__WORK REQUEST__: Please transcribe the data exactly, with nothing left out.

__INFORMATION SUPPLIED__:

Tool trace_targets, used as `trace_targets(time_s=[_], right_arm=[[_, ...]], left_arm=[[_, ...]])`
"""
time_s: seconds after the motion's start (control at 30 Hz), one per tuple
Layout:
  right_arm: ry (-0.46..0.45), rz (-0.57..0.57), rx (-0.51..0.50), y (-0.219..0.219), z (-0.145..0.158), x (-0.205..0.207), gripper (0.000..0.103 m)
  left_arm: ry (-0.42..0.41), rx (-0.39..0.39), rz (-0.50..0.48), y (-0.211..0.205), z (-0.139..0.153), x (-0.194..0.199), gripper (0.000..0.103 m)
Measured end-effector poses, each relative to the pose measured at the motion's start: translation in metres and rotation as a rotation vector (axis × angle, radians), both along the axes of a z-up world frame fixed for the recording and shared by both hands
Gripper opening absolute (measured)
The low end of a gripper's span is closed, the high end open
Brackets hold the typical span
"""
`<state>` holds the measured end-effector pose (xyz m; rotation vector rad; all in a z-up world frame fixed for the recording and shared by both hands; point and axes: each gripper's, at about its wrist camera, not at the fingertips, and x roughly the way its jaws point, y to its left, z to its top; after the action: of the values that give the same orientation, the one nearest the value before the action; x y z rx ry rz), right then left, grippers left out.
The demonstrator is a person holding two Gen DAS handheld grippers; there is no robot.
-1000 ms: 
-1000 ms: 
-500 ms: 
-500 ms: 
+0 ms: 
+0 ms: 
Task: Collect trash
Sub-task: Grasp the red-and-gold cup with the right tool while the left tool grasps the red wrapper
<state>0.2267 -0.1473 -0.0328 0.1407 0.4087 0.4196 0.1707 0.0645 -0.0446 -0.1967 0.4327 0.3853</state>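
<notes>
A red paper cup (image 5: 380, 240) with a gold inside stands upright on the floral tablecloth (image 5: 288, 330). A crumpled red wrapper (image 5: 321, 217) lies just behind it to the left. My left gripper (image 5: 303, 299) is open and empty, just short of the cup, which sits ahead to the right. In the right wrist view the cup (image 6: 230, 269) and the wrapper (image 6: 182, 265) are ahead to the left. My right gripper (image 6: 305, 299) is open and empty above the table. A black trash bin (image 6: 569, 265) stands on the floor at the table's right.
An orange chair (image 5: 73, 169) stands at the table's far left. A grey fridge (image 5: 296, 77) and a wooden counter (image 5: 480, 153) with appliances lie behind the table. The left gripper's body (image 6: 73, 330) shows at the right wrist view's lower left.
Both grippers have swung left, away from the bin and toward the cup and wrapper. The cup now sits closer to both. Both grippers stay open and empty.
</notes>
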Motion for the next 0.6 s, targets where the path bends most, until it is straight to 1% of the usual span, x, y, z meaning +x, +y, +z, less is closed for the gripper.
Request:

__ANSWER TO THIS EXERCISE__:
Tool trace_targets, used as `trace_targets(time_s=[_], right_arm=[[_, ...]], left_arm=[[_, ...]])`
"""
time_s: seconds after the motion's start (control at 30 Hz), one per tuple
Layout:
  right_arm: ry (-0.46..0.45), rz (-0.57..0.57), rx (-0.51..0.50), y (-0.219..0.219), z (-0.145..0.158), x (-0.205..0.207), gripper (0.000..0.103 m)
  left_arm: ry (-0.42..0.41), rx (-0.39..0.39), rz (-0.50..0.48), y (-0.211..0.205), z (-0.139..0.153), x (-0.194..0.199), gripper (0.000..0.103 m)
Measured end-effector poses, each relative to the pose measured at the motion's start: translation in metres and rotation as a rotation vector (axis × angle, radians), both along the axes of a z-up world frame fixed for the recording and shared by both hands
Gripper opening absolute (measured)
The low end of a gripper's span is closed, the high end open
Brackets hold the typical span
"""
`<state>` holds the measured end-effector pose (xyz m; rotation vector rad; all in a z-up world frame fixed for the recording and shared by both hands; point and axes: each gripper's, at about its wrist camera, not at the fingertips, and x roughly the way its jaws point, y to its left, z to its top; after the action: of the values that give the same orientation, the one nearest the value before the action; x y z rx ry rz), right then left, grippers left out.
The demonstrator is a person holding two Gen DAS handheld grippers; there is no robot.
-1000 ms: 
-1000 ms: 
-500 ms: 
-500 ms: 
+0 ms: 
+0 ms: 
Task: Collect trash
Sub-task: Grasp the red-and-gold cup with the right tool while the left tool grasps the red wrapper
<state>0.2267 -0.1473 -0.0328 0.1407 0.4087 0.4196 0.1707 0.0645 -0.0446 -0.1967 0.4327 0.3853</state>
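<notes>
A red paper cup (image 5: 380, 240) with a gold inside stands upright on the floral tablecloth (image 5: 288, 330). A crumpled red wrapper (image 5: 321, 217) lies just behind it to the left. My left gripper (image 5: 303, 299) is open and empty, just short of the cup, which sits ahead to the right. In the right wrist view the cup (image 6: 230, 269) and the wrapper (image 6: 182, 265) are ahead to the left. My right gripper (image 6: 305, 299) is open and empty above the table. A black trash bin (image 6: 569, 265) stands on the floor at the table's right.
An orange chair (image 5: 73, 169) stands at the table's far left. A grey fridge (image 5: 296, 77) and a wooden counter (image 5: 480, 153) with appliances lie behind the table. The left gripper's body (image 6: 73, 330) shows at the right wrist view's lower left.
Both grippers have swung left, away from the bin and toward the cup and wrapper. The cup now sits closer to both. Both grippers stay open and empty.
</notes>
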Motion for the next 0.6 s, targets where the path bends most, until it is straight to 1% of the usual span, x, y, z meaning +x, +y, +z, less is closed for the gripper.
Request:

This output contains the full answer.